Use vGPU on LXC

yezifeng · Mar 12, 2021

Hi, all

I have a Tesla P4 GPU. How can I use vGPU on the LXC container, just like using the mdev device on a VM. Is there any method or suggestion?

By the way, I tried GPU passthrough on LXC containers, and it worked perfectly.But for vGPU, I don't have a good idea.

best wishes

Ramalama · Mar 12, 2021

You need to mount the device node
/dev/... I don't know how yours is called

Ramalama · Mar 12, 2021

https://theorangeone.net/posts/lxc-nvidia-gpu-passthrough/
https://amp.reddit.com/r/Proxmox/comments/glog5j/lxc_gpu_passthrough/

yezifeng · Mar 12, 2021

Hi thanks for your reply,

Forgive my bad english

Ramalama said:
https://theorangeone.net/posts/lxc-nvidia-gpu-passthrough/
https://amp.reddit.com/r/Proxmox/comments/glog5j/lxc_gpu_passthrough/

This is useful for GPU passthrough

However, I am trying to use vGPU on LXC, like configured 02:00.0,mdev=nvidia-64 on VM

Also, I tried to configure vGPU like GPU passthrough.
Unfortunately, the vGPU management driver seems to lack nvidia-drm and nvidia-uvm modules.
And there are no similar device nodes like /dev/dri/cardX and /dev/dri/renderDXXX.

I don't know how to do

rrprime · Oct 4, 2021

resurrecting this thread as I am trying to achieve this.

ismar.san · Aug 11, 2022

Does anyone have any news on this if it's possible?

Ramalama · Aug 12, 2022

To passthrough a gpu to an lxc container you don't need a tesla/quadro gpu...
It works with every GPU...

Here is an example with an normal nvidia consumer GPU:

1. Install the drivers on the host...
- best way is to install the drivers directly from nvidia, because the packaged drivers from apt doesn't include the nvidia uvm tools.
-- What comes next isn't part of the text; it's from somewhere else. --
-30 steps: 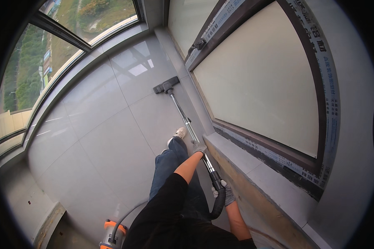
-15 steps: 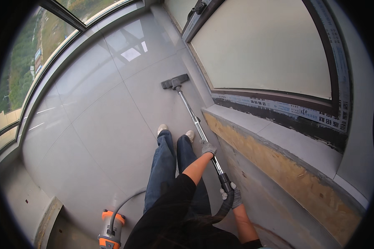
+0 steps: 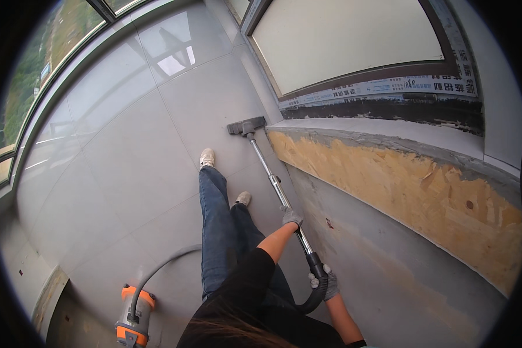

You probably even don't need them, but they are useful to see if the container actually utilizes the GPU...
- you need for the ncidia drivers the kernel-headers of your kernel, gcc and make
- exanple: apt install pve-headers-5.15 gcc make
- then reboot and install the drivers and reboot again.

2.

Bash:

root@proxmox:~# ls -l /dev/nvidiactl
crw-rw-rw- 1 root root 195, 255 Jun 27 13:44 /dev/nvidiactl
root@proxmox:~# ls -l /dev/nvidia-uvm
crw-rw-rw- 1 root root 505, 0 Jun 27 13:44 /dev/nvidia-uvm

You see i have there 195 and 505...
You may have there sth different.
You have to change that below in the cgroup2 lines....

Shutdown the lxc container...
Add to your LXC config:

Bash:

lxc.cgroup2.devices.allow: c 195:* rwm
lxc.cgroup2.devices.allow: c 505:* rwm
lxc.mount.entry: /dev/nvidia0 dev/nvidia0 none bind,optional,create=file
lxc.mount.entry: /dev/nvidiactl dev/nvidiactl none bind,optional,create=file
lxc.mount.entry: /dev/nvidia-uvm dev/nvidia-uvm none bind,optional,create=file
lxc.mount.entry: /dev/nvidia-uvm-tools dev/nvidia-uvm-tools none bind,optional,create=file

Start the container/containers again...

Ssh into the container...
Install the same driver version as on the host, but this time with an argument:
./NVIDIA-Linux-x86_64-515.48.07.run --no-kernel-module

You may need to reboot the container and voila, it's done...

To check if it works, simply start sth on the container, idk, video encoding/Decoding whatever...
Ssh into the proxmox host again and execute: nvidia-smi

You will see there what container does what and how much % it utilizes the GPU....

For AMD cards this is similar, but you have to google an how-to...
Same for intel.

However, in short, passing an GPU to an LXC container is easy af. And you can pass the same GPU to as many containers as you want.
The only limit is, that nvidia for example restricts decoding/encoding etc only to 3-5 simultaneous threads.
Means 3-5 containers can access at the same time the GPU, depending on the card.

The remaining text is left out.